Now, almost 40 years later, does it feel the same? Not really. For one thing, I can't light a cigarette automatically at 4 am. Or I can, but shouldn't. I can't walk out into the little balcony I was lucky to have, in an isolated part of the house, to smell the night. I don't have any beautiful Scandinavian women, or screenplays with them inside. I do have email and Google and that irritating Facebook, and I'm not a Luddite. But something's missing; no, not missing: mixed-up.
At these times, if I have nothing else to do, I think about what Calcutta means to me now. I'm usually here on work, and to see Ma. I see friends. We go drinking in The Other Room or Olypub. If it's winter, I go to Presidency or Jadavpur or the ISI and participate in a conference or two. I wander around bookstores where you can still get a particular mix of Wodehouse, Christie, Robbins, MacLean or Blyton that you will find nowhere in the world. (I don't read any of this stuff anymore, but I did and it's all part of that same vanishing feeling.) I like to eat chicken-anda rolls at the Triangular Park, and I like to see my cousins and assorted mashis and pishis. And most of all, I love being at home and listening to sounds coming from the kitchen, to a medley of familiar voices that come and go, and the eternal roar of the cricket commentary in another room. Or if it's night, listening to the occasional truck rumble by (God, this building actually shakes) and something rustling in the leaves outside in a faintly sinister way.

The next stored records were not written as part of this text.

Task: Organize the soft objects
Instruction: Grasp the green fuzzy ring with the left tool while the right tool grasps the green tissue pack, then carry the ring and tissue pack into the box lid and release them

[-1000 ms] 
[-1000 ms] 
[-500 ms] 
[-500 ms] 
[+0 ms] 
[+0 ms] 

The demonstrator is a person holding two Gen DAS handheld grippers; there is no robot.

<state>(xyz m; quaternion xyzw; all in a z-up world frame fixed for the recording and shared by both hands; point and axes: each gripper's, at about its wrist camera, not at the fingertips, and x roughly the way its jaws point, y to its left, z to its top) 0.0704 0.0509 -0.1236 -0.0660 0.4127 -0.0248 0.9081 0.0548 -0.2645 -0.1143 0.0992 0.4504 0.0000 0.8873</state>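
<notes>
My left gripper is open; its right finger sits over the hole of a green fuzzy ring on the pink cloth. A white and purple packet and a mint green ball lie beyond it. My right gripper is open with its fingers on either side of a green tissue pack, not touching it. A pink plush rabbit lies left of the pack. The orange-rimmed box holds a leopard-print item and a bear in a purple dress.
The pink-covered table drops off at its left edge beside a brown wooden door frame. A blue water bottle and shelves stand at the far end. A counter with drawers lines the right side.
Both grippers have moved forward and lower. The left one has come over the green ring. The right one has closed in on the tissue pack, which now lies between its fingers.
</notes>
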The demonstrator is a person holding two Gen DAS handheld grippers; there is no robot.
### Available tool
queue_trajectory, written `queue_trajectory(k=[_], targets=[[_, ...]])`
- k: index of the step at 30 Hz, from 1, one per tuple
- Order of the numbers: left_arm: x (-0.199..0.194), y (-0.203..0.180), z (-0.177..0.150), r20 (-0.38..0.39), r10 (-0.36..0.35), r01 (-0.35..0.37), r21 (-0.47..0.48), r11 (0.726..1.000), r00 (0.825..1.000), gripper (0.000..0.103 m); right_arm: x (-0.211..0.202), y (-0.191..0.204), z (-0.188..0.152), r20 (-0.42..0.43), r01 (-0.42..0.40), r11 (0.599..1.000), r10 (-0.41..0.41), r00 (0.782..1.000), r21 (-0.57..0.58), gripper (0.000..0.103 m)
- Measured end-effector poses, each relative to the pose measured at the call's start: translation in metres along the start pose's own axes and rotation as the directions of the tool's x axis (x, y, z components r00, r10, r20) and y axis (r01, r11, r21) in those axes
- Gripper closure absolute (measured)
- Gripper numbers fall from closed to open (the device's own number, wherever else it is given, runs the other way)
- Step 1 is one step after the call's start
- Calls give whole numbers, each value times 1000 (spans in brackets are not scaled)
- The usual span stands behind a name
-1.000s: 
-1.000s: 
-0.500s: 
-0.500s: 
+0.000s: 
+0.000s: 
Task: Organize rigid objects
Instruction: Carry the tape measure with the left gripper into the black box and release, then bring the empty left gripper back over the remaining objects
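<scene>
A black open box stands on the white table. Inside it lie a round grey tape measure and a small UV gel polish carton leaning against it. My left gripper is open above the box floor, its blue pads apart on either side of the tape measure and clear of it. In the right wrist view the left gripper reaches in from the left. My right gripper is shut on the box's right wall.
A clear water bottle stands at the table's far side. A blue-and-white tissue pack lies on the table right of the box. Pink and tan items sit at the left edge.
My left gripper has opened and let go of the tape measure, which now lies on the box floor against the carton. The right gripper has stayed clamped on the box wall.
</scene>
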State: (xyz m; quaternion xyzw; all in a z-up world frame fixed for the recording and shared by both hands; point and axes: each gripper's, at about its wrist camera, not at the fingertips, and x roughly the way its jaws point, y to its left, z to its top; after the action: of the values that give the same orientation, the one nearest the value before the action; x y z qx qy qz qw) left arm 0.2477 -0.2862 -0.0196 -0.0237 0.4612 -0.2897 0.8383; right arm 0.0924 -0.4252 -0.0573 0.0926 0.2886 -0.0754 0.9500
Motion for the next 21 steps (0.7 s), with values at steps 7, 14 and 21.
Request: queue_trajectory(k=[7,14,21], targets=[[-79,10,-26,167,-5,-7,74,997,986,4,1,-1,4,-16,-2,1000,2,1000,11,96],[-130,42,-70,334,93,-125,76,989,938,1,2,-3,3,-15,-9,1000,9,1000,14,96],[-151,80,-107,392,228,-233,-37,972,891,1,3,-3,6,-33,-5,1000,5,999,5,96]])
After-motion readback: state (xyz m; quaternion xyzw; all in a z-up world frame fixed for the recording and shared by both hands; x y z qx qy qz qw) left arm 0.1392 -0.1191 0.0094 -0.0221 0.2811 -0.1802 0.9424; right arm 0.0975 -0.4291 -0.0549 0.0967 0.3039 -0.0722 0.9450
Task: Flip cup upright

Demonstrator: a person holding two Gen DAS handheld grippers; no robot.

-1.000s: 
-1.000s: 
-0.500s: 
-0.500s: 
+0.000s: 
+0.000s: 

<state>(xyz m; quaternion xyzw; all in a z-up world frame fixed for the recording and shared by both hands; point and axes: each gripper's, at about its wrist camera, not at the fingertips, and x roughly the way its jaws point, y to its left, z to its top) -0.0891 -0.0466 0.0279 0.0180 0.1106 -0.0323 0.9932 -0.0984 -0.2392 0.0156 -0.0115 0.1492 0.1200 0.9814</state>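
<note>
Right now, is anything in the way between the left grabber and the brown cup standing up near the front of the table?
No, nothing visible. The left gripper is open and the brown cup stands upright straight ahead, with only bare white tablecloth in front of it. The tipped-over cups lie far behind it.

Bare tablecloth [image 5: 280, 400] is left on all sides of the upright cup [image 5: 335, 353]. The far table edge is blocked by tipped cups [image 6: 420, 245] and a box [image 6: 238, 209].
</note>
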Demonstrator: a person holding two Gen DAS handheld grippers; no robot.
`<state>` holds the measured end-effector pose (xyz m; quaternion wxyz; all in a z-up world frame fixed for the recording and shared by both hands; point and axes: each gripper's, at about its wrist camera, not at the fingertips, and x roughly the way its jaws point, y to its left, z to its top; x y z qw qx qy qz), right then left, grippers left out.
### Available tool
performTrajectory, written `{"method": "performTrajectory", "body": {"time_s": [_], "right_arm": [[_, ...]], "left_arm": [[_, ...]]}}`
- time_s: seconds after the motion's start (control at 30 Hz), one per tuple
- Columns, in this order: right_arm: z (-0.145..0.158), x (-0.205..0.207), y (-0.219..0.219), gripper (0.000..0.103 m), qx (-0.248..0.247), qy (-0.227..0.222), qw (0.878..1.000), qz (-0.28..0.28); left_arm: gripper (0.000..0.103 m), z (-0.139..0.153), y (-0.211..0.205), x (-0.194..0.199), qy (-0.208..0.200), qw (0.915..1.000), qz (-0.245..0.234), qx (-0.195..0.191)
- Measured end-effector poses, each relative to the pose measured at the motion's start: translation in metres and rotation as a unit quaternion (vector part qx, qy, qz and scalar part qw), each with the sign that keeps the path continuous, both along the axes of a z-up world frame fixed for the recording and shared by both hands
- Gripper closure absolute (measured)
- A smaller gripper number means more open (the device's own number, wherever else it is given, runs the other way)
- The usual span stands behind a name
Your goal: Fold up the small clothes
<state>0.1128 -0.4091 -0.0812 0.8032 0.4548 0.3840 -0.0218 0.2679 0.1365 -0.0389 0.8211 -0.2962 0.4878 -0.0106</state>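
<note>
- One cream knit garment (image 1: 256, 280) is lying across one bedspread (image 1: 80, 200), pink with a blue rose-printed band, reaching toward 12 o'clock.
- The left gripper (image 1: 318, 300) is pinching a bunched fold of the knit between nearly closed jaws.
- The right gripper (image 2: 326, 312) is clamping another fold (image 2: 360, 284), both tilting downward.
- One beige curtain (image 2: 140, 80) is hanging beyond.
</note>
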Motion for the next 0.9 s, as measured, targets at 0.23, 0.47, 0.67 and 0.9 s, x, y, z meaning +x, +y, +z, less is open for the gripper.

It's 5 am. I'm making editorial decisions at the American Economic Review. I'm sending an email about student admissions at NYU. I'm writing a letter for someone's tenure decision. I posted something on Facebook. I'm preparing a talk. I text the kids. I'm staring at the screen of this laptop. Yet part of me is suspended way, way back in time. There's my sepia Chaplin poster staring at me, there's the little metal ashtray with a million crooked cigarette butts in it. There's A4 sheets with my scrawly class notes and --- wonder of wonders! --- carbon paper. There's a setting moon, the banana tree, the musty smells and muffled sounds, and the faintest glow of early dawn. And it's all braided together by the koel starting up, as she always does at this time of year.